W. Shakespeare. Much ado abaut nothing.
El Sábado por la tarde Fonollosa se despierta entre aspirinas y zumos de frutas con miel. Acausa de no se sabe qué instinto, se dirige entre convulsiones hacia la cartera de piel noble. Estupefacto y pálido tiene que volver a robarse.
Hace más de una semana que no llueve, los zapatos de Fonollosa salpican agua de los charcos. Las cloacas deben estar a rebosar. Aunque no sea cierto él lo ve así. Pasea mientras observa si hay alguna acción de los otros que le incite alguna buena verdad para escribir. Lo que ve y lo que escribe son mentiras y falsedades respectivamente. No todo está tan podrido ni tan agotado como parece. El asfalto a tapado el adoquinado del '68. Todo va quedando poco a poco sepultado. Por vez primera el trabajador ha quedado bajo un disfraz, impuesto por no se sabe quién, una falsa máscara de clase media-alta. Tanto el trabajador como el burgués tienen las mismas cosas. Coche, televisor, contestador automátyico, equipo hi-fi, ropa para cada día, adornos innecesarios en el cuarto de estar... Las calidades son diferentes. Esto es un engaño.

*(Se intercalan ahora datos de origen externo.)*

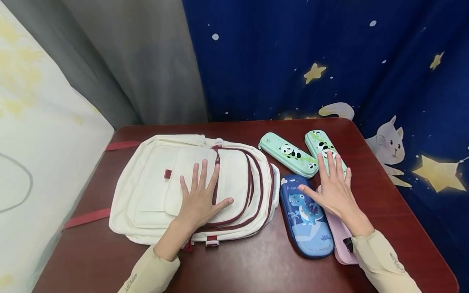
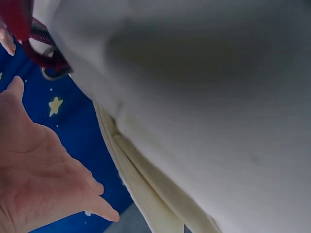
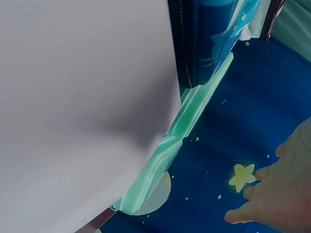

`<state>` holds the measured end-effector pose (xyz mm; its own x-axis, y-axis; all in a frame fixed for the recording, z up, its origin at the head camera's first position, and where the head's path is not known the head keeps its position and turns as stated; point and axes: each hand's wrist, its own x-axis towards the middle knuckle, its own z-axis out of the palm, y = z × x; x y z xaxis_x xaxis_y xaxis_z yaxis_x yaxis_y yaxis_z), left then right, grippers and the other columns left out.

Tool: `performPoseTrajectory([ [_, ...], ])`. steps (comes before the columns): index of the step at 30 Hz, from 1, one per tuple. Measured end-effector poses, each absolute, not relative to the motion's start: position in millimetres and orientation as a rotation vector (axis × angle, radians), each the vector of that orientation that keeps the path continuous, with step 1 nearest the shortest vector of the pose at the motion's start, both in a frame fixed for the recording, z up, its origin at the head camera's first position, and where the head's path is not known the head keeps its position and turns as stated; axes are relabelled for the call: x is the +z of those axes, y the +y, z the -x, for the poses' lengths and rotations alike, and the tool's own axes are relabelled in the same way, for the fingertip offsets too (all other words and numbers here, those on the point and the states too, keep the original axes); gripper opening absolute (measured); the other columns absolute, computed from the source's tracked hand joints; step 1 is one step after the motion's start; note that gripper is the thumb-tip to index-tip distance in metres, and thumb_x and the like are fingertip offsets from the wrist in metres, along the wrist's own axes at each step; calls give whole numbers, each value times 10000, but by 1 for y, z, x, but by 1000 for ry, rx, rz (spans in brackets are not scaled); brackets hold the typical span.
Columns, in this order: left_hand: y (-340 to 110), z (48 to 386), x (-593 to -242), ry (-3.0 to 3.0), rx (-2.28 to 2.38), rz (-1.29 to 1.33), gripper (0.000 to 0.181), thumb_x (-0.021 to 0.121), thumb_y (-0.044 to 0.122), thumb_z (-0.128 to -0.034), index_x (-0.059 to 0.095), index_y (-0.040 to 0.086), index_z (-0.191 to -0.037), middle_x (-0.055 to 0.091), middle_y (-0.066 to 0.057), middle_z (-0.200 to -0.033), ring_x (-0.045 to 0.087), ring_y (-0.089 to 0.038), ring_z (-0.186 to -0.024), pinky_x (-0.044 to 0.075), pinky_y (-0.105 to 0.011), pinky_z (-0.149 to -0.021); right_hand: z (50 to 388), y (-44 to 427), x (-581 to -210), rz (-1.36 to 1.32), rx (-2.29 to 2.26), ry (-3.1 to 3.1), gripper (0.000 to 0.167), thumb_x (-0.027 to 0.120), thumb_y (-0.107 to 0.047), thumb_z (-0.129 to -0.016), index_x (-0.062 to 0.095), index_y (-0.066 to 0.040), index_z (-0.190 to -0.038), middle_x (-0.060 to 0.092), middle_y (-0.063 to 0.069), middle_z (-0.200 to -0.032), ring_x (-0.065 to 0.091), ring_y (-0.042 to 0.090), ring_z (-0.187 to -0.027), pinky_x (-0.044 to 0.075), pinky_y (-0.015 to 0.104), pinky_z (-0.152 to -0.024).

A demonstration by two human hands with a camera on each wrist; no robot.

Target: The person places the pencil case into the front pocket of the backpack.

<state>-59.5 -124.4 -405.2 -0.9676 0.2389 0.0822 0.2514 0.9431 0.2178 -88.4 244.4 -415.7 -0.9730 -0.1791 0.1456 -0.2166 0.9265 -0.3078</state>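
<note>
Key relation: off-white fabric backpack with dark red zip trim [image 1: 146, 191] directly below the left hand [image 1: 198, 203]; four oblong pencil cases off its right end, below and around the right hand [image 1: 335, 193]. Left hand nearer the bag, right hand nearer every case.

Backpack: flat on the glossy red-brown table [image 1: 249, 272], long axis left to right, curved zip edges toward the cases.

Just beside the bag's right end: dark blue dinosaur-printed case [image 1: 311, 242], long axis away from the person, far end tilted slightly left. Along its right side: smooth pink case [image 1: 342, 240], mostly hidden by hand and sleeve, near end showing. Farther back: mint-green panda-printed case on the left [image 1: 287, 152], slanting from far left to near right; matching mint-green case on the right [image 1: 318, 140], steeper, near end partly under the right fingers. Contact between the green pair: cannot tell.

Hands: both palm down, fingers straight and spread, gripping nothing. In the wrist views, held apart from bag and cases, with navy star-printed curtain [image 1: 264, 61] behind.

Count: one backpack, one blue case, one pink, two green; two hands.
</note>
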Motion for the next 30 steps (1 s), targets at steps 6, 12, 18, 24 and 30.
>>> performPoseTrajectory([
  [6,-123,64,-404,-3055,-341,385,995,548,677,-778,67,207,-1511,-78,-112,-1548,-97,-327,-1393,-44,-665,-997,91,249,-412,-292,487,-2980,1070,567,-640,-779,-34,-125,-1499,-162,87,-1537,-183,306,-1376,-112,634,-1000],
  [12,-124,63,-407,-3064,-337,388,998,557,673,-775,81,197,-1511,-55,-124,-1549,-79,-335,-1394,-35,-669,-995,90,247,-416,-296,498,-2984,1075,572,-642,-774,-15,-107,-1500,-174,70,-1535,-199,298,-1371,-118,636,-997],
  [18,-121,62,-410,-3107,-308,427,1019,508,722,-765,50,200,-1510,-73,-122,-1547,-86,-328,-1394,-56,-652,-1004,88,243,-419,-279,482,-3014,1096,569,-669,-758,-16,-113,-1500,-168,84,-1535,-228,309,-1358,-104,670,-976],
  [24,-111,57,-415,-3127,-238,508,1054,461,793,-721,136,170,-1506,-21,-133,-1547,-66,-310,-1399,-45,-633,-1020,81,232,-423,-303,439,-3114,1128,545,-732,-728,49,-74,-1499,-44,208,-1530,-120,445,-1354,16,730,-944],
  [30,-94,50,-422,-3127,-178,675,1080,448,808,-713,185,110,-1494,26,-149,-1543,-7,-317,-1402,-2,-644,-1019,68,213,-431,-363,363,-3240,1243,531,-806,-657,96,27,-1471,165,346,-1448,144,531,-1306,114,670,-990],
])
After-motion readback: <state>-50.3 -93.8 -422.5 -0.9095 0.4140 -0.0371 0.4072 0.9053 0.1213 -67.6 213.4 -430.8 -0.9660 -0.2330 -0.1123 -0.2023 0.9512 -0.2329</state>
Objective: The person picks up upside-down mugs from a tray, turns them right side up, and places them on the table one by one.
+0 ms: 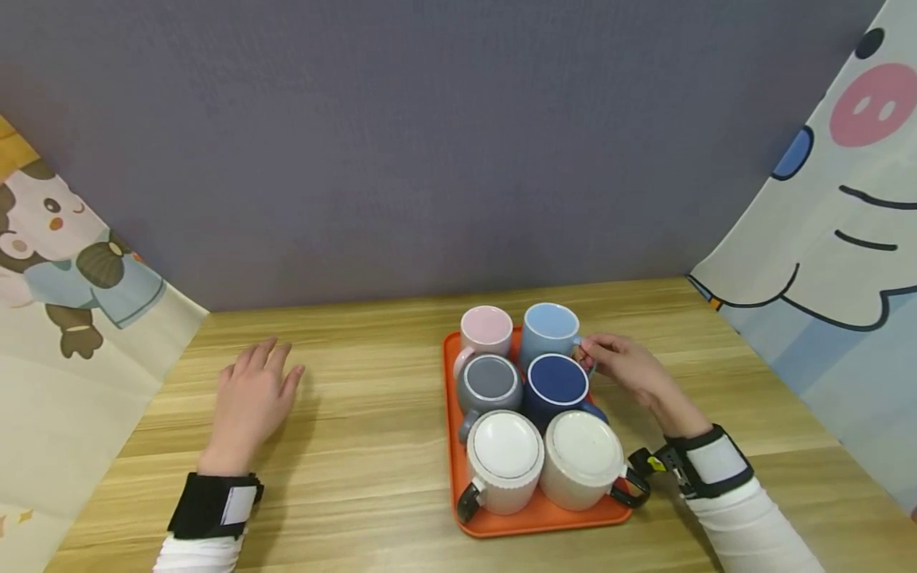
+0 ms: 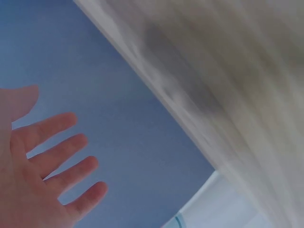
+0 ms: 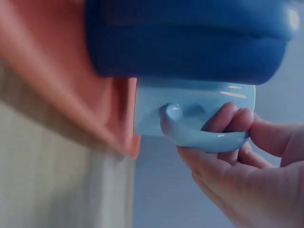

En su poesía no hay instintos, son rabiosas meditaciones sin freno moral. Absolutamente todos hemos pensado alguna vez su poesía, él la escribe. Vende su obra antes de hacerla. El juego entre la verdad y la mentira le deja el camino abierto al antiteísmo , al nihilismo, esto es, al no-ser. Irremisiblemente entra otra vez, como tantas, en el juego de los individuos y las ratas. En vez de ir de compras ha escupido los mismísimos cimientos de la ciudad de Barcelona. Fonollosa queda relegado a ser un cobarde mayor que Raskolnikov.